For me, once I got the hang of it there is no other way to sharpen or maintain an edge.
 
*awesome post*

Wow. Thank you for taking the time to make that post. I wouldn't dare reprofile a knife like the TTKZ on my own, though. I can't even remember the last time I operated a power tool :D I'm sure the folks at the custom shop could manage something should I pick up a TTKZ.

By the way, could you explain what the term "Nuclear" means in the context of Busse knives? I can make out the altered spine but that's about it. I've come across the term NMF a few times.

1x30/42 belt sanders seem to be pretty non-existant in Sweden... I dread to think what shipping of such an item would cost :eek: I'm planning on digging deeper into the subject and seeing what's available. I'm kind of intrigued by the idea of sitting in my basement working with a belt sander :D

It sounds like it will be worth the effort of customizing the TTKZ to make it pure excellence in the chopping department.

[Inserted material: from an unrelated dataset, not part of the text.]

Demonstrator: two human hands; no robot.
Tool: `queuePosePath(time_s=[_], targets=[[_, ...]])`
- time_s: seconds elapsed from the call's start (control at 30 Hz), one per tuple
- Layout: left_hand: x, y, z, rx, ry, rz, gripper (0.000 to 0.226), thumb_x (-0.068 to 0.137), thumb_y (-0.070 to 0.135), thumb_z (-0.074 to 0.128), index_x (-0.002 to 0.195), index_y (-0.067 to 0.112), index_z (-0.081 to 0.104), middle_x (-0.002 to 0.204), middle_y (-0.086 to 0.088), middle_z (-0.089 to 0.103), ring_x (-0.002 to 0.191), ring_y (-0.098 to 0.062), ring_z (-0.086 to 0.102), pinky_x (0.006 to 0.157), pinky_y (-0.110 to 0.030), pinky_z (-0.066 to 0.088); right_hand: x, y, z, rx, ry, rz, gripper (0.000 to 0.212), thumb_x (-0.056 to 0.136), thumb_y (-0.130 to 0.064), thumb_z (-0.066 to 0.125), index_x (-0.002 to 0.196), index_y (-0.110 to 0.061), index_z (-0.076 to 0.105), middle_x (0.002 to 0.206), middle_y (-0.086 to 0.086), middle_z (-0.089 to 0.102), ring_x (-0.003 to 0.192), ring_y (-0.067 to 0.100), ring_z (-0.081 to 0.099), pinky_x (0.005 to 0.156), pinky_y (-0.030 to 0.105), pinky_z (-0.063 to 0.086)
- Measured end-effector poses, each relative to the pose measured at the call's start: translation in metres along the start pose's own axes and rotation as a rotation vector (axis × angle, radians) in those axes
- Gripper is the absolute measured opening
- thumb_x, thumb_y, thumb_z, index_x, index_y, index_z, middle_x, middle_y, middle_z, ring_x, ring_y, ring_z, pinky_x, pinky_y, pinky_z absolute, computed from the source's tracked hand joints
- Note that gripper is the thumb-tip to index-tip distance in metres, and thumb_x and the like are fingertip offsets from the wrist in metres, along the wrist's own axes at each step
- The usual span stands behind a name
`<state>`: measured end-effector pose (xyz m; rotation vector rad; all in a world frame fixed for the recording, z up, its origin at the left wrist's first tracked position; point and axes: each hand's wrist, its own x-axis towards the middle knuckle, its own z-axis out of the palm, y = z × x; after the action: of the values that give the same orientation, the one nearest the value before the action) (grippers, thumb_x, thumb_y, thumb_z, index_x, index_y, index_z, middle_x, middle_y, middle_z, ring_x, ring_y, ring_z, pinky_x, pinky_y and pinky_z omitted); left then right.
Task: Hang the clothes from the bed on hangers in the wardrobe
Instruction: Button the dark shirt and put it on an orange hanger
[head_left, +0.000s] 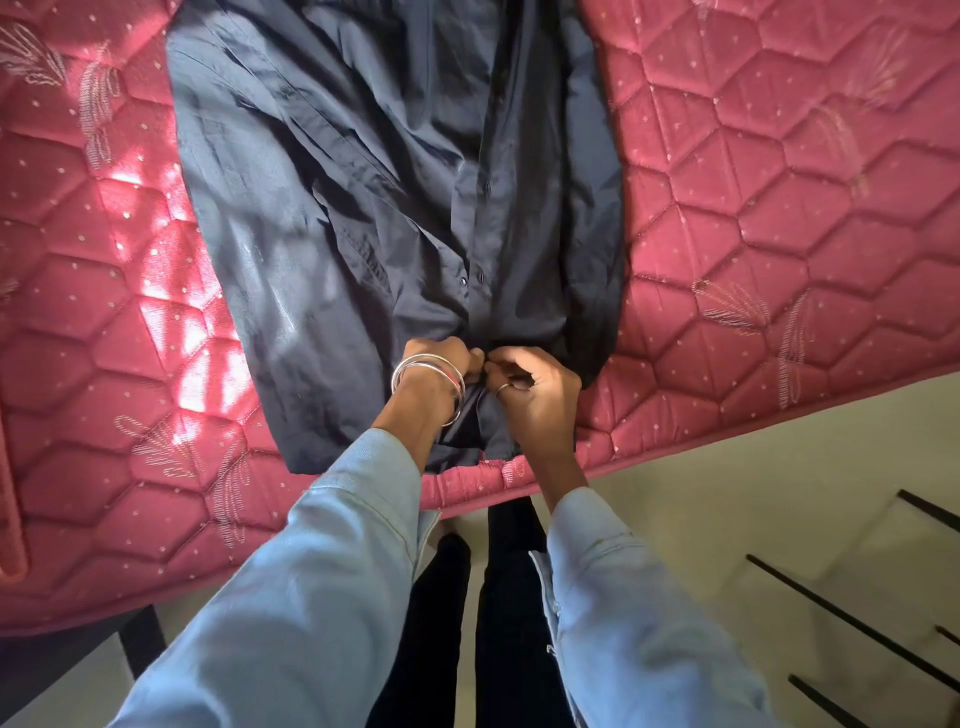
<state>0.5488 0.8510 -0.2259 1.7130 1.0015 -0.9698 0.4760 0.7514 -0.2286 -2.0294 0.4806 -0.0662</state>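
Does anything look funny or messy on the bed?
Nothing is broken or spilled. The dark shirt lies spread on the pink mattress, a bit wrinkled, while the left hand and right hand pinch its near end at the button strip.

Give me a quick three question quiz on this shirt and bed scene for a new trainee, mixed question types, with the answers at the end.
1. True or false: the dark shirt is already on a hanger.
2. Which hand wears the bangles? A) left B) right
3. Fill in: the shirt lies flat on a red quilted ______.

Key:
1. False. It lies on the mattress, and no hanger is in view.
2. A. The left hand wears them; the right hand wears a ring. Both hands pinch the shirt's near end.
3. mattress
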Motion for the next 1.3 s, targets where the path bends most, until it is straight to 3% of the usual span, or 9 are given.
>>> queuePosePath(time_s=[0.1, 0.27, 0.37, 0.47, 0.63, 0.9, 1.0, 1.13, 1.3], targets=[[-0.008, 0.007, 0.002, -0.049, -0.021, -0.073, 0.004, 0.082, 0.004, 0.065, 0.078, 0.003, 0.064, 0.046, -0.002, 0.060, 0.041, -0.011, 0.057, 0.040, -0.015, 0.041, 0.002, 0.001, -0.002, -0.028, 0.005, -0.052, 0.007, 0.073, 0.001, 0.072, 0.079, -0.003, 0.073, 0.075, 0.008, 0.068, 0.069, 0.011, 0.061, 0.067, 0.013, 0.047], [-0.014, 0.010, 0.007, -0.099, 0.002, -0.067, 0.012, 0.083, -0.001, 0.058, 0.073, 0.003, 0.062, 0.038, 0.000, 0.056, 0.044, -0.016, 0.054, 0.033, -0.010, 0.033, 0.003, -0.001, -0.003, -0.034, -0.004, -0.014, 0.008, 0.073, -0.001, 0.071, 0.080, -0.004, 0.074, 0.077, 0.007, 0.069, 0.068, 0.013, 0.063, 0.068, 0.017, 0.050], [-0.008, 0.006, 0.006, 0.094, -0.012, 0.052, 0.017, 0.086, 0.009, 0.063, 0.100, 0.001, 0.068, 0.071, -0.004, 0.068, 0.068, -0.020, 0.062, 0.053, -0.017, 0.051, 0.007, -0.006, -0.007, 0.130, -0.042, 0.217, 0.010, 0.074, 0.000, 0.071, 0.075, -0.010, 0.073, 0.072, 0.004, 0.070, 0.066, 0.015, 0.066, 0.069, 0.032, 0.058], [-0.011, -0.002, 0.004, 0.304, 0.030, 0.204, 0.011, 0.083, 0.016, 0.068, 0.090, 0.011, 0.074, 0.089, -0.008, 0.068, 0.090, -0.026, 0.064, 0.082, -0.027, 0.051, 0.015, -0.006, -0.014, 0.296, -0.178, 0.501, 0.019, 0.079, 0.002, 0.067, 0.072, -0.015, 0.072, 0.070, 0.006, 0.068, 0.067, 0.016, 0.065, 0.070, 0.047, 0.060], [-0.014, -0.002, 0.007, 0.297, 0.151, 0.254, 0.009, 0.082, 0.026, 0.070, 0.084, 0.019, 0.075, 0.097, -0.011, 0.071, 0.095, -0.028, 0.064, 0.087, -0.026, 0.048, 0.018, -0.011, -0.008, -0.273, -0.154, 0.045, 0.020, 0.068, -0.023, 0.053, 0.065, -0.008, 0.067, 0.062, 0.007, 0.067, 0.061, 0.029, 0.062, 0.057, 0.034, 0.048], [-0.011, -0.016, 0.010, -0.048, 0.126, 0.171, 0.016, 0.068, 0.015, 0.080, 0.063, 0.027, 0.070, 0.073, 0.000, 0.072, 0.066, -0.014, 0.064, 0.078, -0.030, 0.058, 0.011, -0.007, 0.000, -0.446, -0.166, 0.035, 0.012, 0.074, -0.014, 0.067, 0.075, -0.003, 0.061, 0.075, 0.015, 0.064, 0.084, 0.036, 0.058, 0.064, 0.040, 0.045], [-0.014, -0.015, 0.013, -0.067, 0.138, 0.205, 0.014, 0.071, 0.012, 0.079, 0.070, 0.024, 0.071, 0.075, 0.001, 0.071, 0.061, -0.009, 0.061, 0.064, -0.019, 0.051, 0.004, -0.007, 0.001, -0.450, -0.086, -0.060, 0.011, 0.072, -0.012, 0.061, 0.073, -0.002, 0.057, 0.072, 0.016, 0.060, 0.078, 0.037, 0.057, 0.064, 0.039, 0.037], [-0.010, -0.016, 0.015, -0.166, 0.084, 0.185, 0.013, 0.072, 0.005, 0.077, 0.074, 0.016, 0.072, 0.074, -0.005, 0.070, 0.066, -0.016, 0.063, 0.066, -0.023, 0.054, 0.007, -0.006, -0.003, -0.324, -0.093, -0.093, 0.014, 0.073, -0.014, 0.057, 0.072, 0.000, 0.055, 0.069, 0.016, 0.058, 0.071, 0.037, 0.057, 0.066, 0.037, 0.032], [-0.014, -0.015, 0.011, -0.250, -0.099, 0.292, 0.020, 0.085, -0.010, 0.061, 0.102, 0.000, 0.063, 0.063, 0.000, 0.062, 0.057, -0.006, 0.057, 0.066, -0.018, 0.051, 0.018, -0.006, -0.011, 0.029, -0.251, 0.293, 0.010, 0.086, -0.011, 0.055, 0.079, -0.006, 0.060, 0.060, -0.003, 0.053, 0.056, 0.015, 0.048, 0.060, 0.028, 0.039]])
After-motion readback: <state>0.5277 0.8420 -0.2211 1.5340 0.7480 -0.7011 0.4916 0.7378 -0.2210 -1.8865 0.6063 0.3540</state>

I'm psyked :D
 
"Nuclear" as a term on knives from the custom shop indicates a serrated spine ... not to be confused with "Nuclear Meltdown" which as a term means the rounding of the spine and choil edges so that they are more comfortable in a choked up grip ...

I got my belt sander/grinder from B&Q which is a "DIY" hyper market store for tools over here in the UK ... I would expect that these type of shops also exist in Sweden somewhere ... where do you buy cordless drills and lawn mowers from ? Those sort of large shops are likely to do these in the wood work department ... they are more often used for wood than sharpening knives ...

Given that you are in Sweden it would make a lot of sense my selling you something as I have already paid the E.U. VAT Tax on importing mine ... we can take this to PM's perhaps ... I only really need one Zilla and my NTTKZ fits the bill here ... LOL ... it is about time I started to thin the herd ...
 
"Nuclear" as a term on knives from the custom shop indicates a serrated spine ... not to be confused with "Nuclear Meltdown" which as a term means the rounding of the spine and choil edges so that they are more comfortable in a choked up grip ...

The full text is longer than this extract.